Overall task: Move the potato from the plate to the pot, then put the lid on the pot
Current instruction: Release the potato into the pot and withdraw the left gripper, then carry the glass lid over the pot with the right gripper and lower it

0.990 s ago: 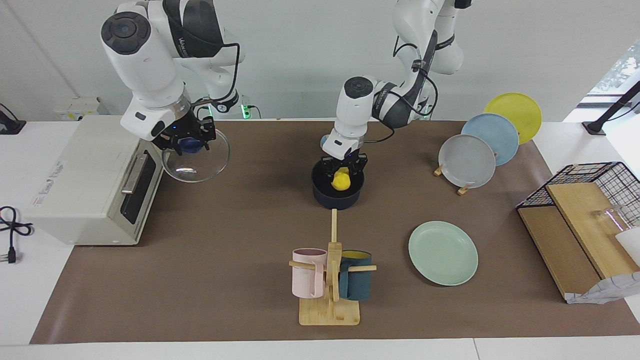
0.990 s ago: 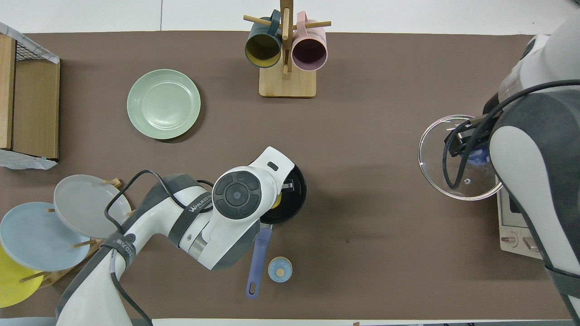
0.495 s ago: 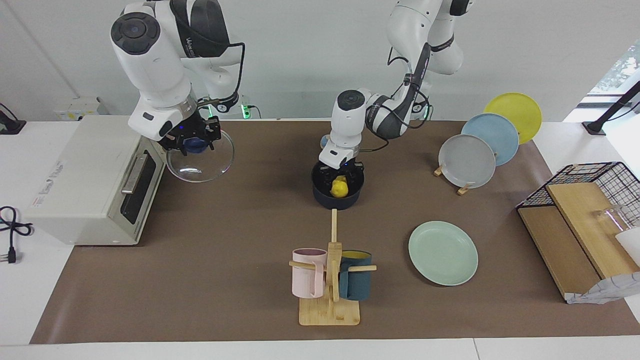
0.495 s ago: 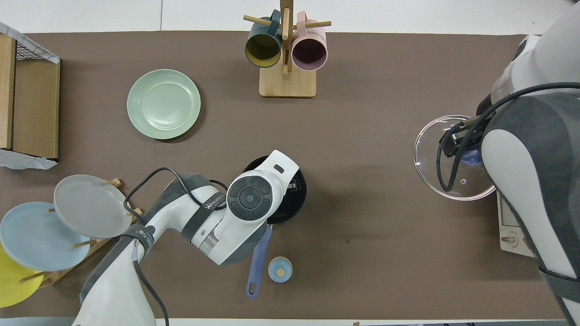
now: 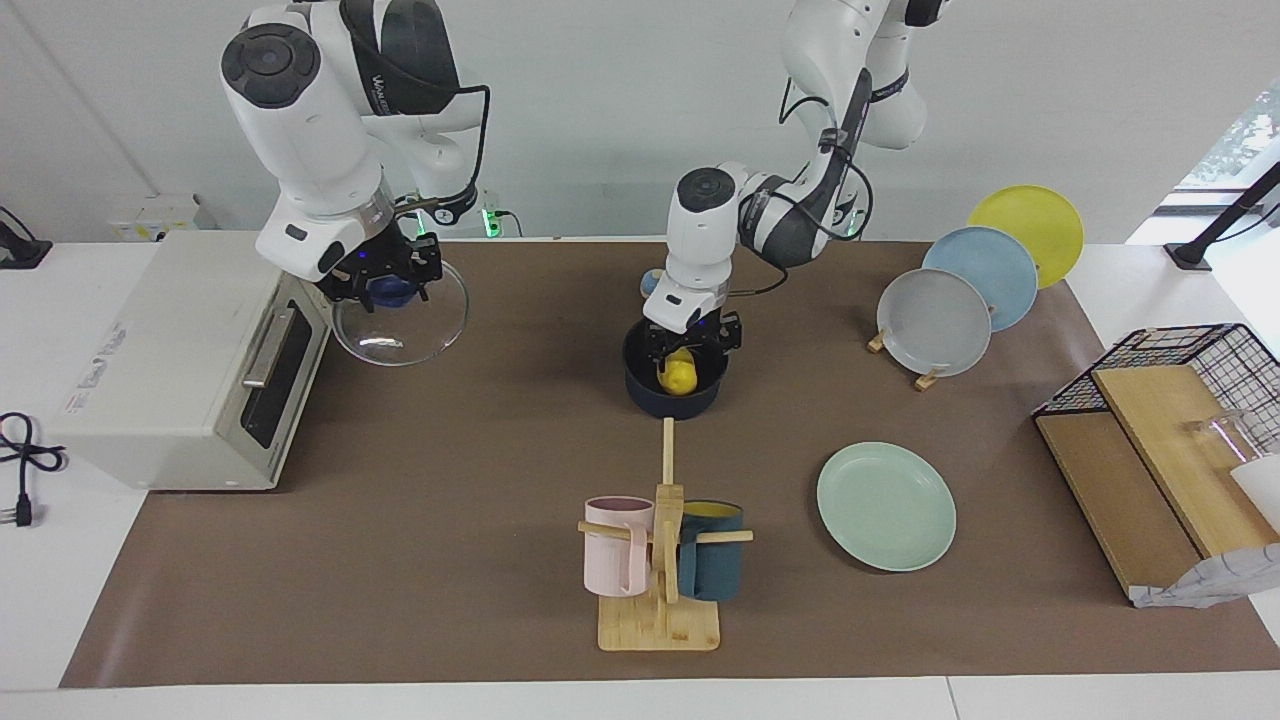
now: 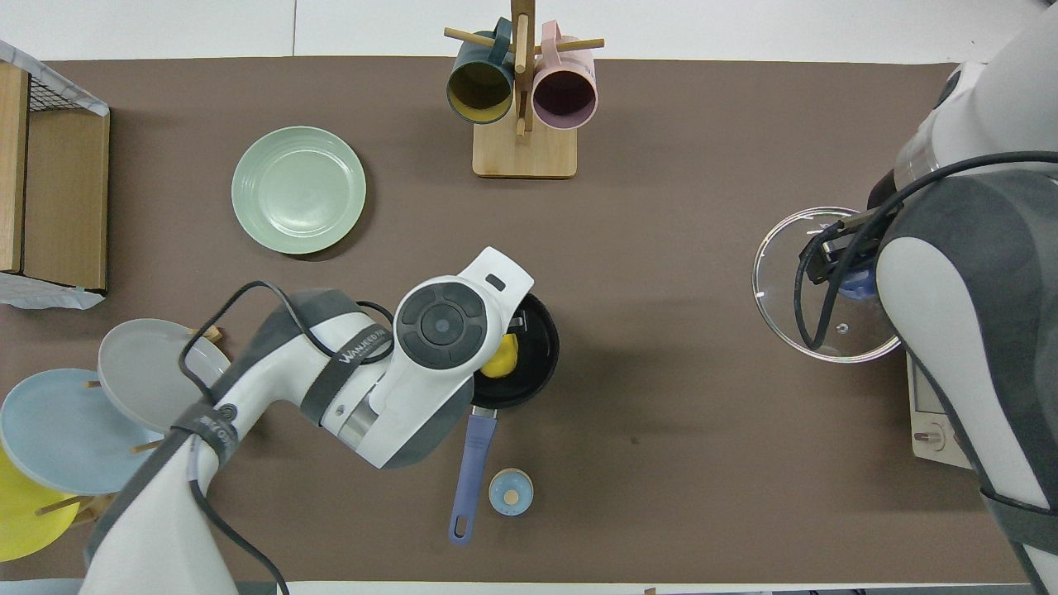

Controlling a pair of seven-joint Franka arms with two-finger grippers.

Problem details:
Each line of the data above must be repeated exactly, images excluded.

Reply to the exercise:
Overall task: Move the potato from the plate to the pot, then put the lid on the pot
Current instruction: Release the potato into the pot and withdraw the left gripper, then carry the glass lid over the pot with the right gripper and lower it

0.990 s ago: 
0.990 s ago: 
0.495 s ago: 
0.495 s ago: 
now: 
now: 

Controlling a pair of seven-joint Franka arms with two-finger grippers.

This output is complete as it stands.